_ACTIVITY_: Of the entries below, restate word for word only the section that runs from the line with "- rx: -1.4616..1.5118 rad" to the line with "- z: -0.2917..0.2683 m", counting both ends.

_RECORD EXTRACTS_:
>>>

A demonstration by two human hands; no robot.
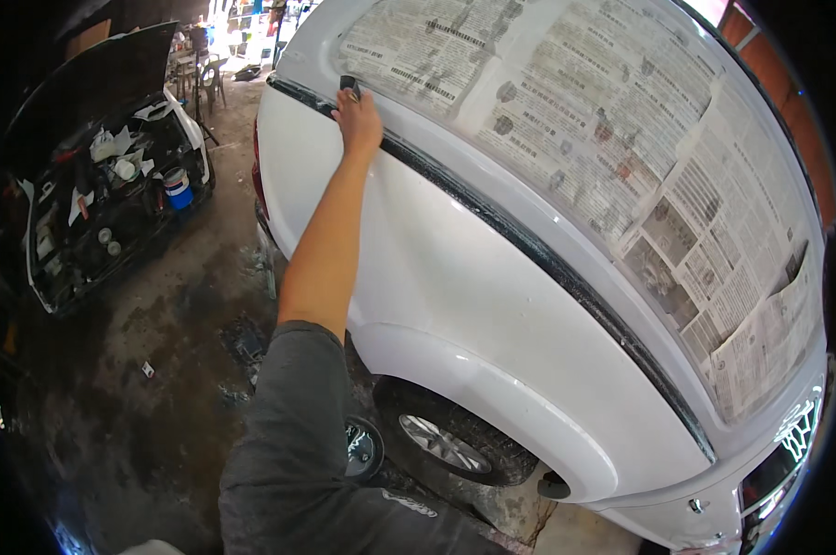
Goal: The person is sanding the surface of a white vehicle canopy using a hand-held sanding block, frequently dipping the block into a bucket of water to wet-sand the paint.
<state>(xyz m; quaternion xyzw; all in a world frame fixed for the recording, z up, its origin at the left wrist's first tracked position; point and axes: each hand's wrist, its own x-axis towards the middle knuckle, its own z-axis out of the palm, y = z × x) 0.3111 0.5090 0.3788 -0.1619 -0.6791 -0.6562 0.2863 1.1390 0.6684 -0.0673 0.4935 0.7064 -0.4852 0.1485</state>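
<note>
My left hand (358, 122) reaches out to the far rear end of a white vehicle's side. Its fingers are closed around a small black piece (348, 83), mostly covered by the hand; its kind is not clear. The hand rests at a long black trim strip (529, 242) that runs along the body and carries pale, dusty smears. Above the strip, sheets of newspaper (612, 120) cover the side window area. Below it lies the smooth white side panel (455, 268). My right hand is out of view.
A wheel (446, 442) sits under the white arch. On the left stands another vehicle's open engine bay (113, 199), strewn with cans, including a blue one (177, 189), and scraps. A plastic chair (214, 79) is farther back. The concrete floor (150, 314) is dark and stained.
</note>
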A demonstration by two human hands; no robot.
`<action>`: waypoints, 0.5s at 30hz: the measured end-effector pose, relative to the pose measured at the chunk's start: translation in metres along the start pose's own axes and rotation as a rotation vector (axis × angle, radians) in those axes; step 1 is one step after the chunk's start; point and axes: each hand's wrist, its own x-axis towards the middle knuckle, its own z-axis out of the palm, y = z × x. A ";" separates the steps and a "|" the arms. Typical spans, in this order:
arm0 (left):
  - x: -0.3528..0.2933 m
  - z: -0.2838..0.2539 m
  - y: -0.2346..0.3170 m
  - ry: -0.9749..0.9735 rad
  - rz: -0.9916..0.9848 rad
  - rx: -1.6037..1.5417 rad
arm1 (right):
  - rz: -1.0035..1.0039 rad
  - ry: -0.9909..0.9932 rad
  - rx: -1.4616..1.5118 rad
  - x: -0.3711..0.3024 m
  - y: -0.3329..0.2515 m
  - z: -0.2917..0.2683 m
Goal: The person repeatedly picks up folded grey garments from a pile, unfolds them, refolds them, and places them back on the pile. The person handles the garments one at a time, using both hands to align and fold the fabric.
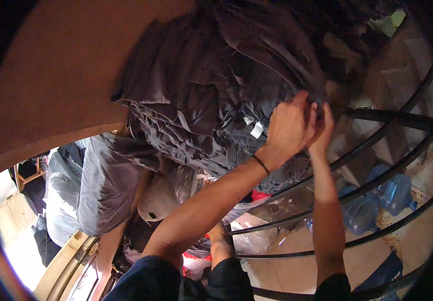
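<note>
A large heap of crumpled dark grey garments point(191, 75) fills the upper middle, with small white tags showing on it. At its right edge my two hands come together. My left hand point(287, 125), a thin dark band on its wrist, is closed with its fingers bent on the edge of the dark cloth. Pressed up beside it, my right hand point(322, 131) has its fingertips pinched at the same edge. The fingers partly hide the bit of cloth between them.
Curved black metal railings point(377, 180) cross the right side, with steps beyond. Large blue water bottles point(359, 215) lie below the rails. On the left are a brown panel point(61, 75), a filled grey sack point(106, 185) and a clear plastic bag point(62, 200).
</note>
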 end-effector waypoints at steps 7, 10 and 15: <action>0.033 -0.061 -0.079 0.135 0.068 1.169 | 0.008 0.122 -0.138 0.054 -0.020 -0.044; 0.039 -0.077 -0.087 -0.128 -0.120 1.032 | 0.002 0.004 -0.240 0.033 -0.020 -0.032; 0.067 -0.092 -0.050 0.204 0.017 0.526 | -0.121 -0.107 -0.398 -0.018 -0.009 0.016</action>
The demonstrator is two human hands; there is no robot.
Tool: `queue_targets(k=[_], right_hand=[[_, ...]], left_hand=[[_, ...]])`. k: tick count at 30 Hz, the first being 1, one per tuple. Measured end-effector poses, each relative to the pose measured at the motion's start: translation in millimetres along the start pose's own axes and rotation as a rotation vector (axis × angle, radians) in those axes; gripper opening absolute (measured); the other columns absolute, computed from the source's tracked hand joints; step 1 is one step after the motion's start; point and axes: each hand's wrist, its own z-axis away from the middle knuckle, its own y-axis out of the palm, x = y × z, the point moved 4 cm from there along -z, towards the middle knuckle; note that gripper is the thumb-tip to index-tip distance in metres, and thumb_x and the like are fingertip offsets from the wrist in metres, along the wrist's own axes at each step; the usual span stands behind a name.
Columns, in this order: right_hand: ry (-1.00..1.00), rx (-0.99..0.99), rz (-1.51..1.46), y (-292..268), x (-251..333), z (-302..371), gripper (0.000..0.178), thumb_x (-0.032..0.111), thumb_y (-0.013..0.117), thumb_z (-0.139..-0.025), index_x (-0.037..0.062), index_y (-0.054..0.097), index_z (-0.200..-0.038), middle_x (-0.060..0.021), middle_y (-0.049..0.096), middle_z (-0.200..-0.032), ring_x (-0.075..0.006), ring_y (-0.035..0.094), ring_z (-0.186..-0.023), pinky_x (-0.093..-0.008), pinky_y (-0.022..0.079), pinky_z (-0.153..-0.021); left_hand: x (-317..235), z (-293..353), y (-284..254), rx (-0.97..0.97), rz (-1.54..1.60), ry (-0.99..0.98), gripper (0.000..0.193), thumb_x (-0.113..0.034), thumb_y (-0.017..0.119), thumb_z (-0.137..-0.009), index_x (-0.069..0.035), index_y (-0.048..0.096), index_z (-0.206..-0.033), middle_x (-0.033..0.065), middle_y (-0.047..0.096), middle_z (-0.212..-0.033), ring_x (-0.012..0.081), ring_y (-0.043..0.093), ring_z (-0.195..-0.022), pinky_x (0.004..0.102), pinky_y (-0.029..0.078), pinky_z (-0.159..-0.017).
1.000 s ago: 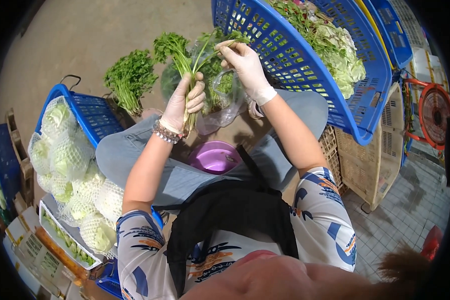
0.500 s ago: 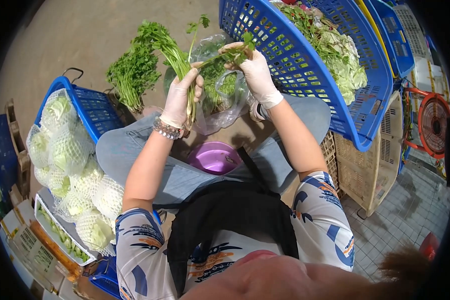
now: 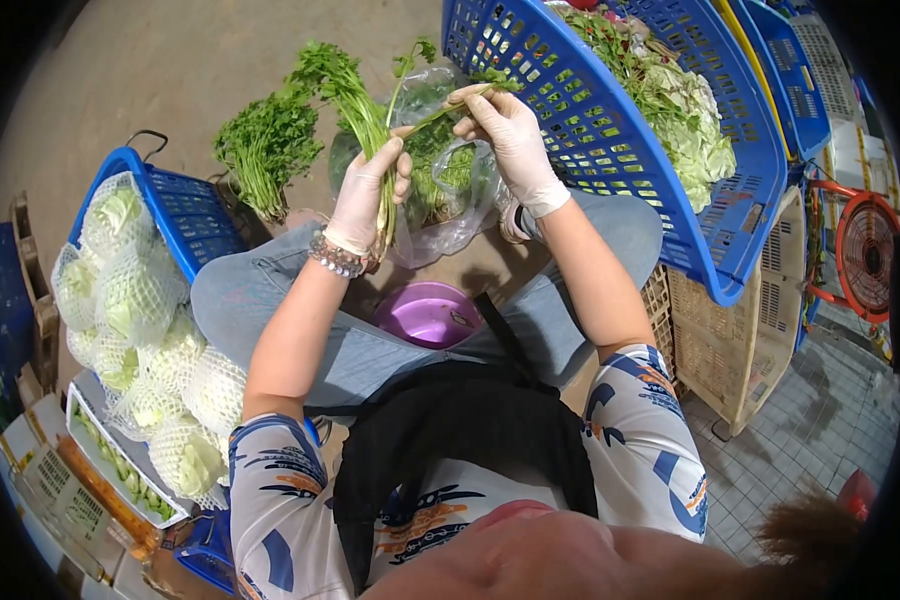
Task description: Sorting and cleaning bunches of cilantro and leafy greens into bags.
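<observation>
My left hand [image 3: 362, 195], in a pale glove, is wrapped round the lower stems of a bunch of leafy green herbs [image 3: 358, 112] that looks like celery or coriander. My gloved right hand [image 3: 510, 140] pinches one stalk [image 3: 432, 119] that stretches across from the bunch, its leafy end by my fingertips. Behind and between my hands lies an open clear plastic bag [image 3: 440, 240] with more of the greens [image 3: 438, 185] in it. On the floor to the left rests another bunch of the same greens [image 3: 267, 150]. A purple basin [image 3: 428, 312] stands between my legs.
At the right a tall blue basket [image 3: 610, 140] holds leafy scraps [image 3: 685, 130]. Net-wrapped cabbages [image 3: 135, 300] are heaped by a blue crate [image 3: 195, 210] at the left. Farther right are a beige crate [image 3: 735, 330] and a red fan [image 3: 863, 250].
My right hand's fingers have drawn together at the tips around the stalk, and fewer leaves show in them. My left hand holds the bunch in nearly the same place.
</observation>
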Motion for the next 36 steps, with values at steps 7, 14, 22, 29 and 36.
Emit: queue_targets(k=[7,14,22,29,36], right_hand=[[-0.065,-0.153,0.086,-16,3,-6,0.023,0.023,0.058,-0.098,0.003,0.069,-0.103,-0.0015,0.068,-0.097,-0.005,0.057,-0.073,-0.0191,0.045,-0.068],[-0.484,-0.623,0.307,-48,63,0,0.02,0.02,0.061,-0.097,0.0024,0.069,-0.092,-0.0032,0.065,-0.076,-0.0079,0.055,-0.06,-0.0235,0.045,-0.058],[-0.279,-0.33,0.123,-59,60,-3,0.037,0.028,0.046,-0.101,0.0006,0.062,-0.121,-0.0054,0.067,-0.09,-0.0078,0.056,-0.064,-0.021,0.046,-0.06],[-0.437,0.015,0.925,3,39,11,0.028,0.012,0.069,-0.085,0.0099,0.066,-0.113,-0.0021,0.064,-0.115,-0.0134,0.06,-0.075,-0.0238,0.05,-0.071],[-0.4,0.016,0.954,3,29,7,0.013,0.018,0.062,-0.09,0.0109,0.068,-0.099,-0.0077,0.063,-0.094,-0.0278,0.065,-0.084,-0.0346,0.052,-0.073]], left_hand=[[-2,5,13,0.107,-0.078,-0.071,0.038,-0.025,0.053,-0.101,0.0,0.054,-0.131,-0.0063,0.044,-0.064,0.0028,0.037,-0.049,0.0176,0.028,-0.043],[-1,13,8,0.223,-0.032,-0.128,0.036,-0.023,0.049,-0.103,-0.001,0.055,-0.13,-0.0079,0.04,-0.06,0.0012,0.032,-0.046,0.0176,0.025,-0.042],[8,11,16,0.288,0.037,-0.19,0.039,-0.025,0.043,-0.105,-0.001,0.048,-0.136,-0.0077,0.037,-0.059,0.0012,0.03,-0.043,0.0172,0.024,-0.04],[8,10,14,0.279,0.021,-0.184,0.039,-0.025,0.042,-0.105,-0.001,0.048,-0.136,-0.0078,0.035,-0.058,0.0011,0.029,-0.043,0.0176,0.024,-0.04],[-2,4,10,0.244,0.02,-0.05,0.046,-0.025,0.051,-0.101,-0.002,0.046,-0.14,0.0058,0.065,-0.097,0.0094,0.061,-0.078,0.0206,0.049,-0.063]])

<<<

_RESPONSE TO THIS EXERCISE_:
  - rx: -1.4616..1.5118 rad
  - x: -0.3711..0.3024 m
  - y: -0.3329..0.2515 m
  - z: -0.2917..0.2683 m

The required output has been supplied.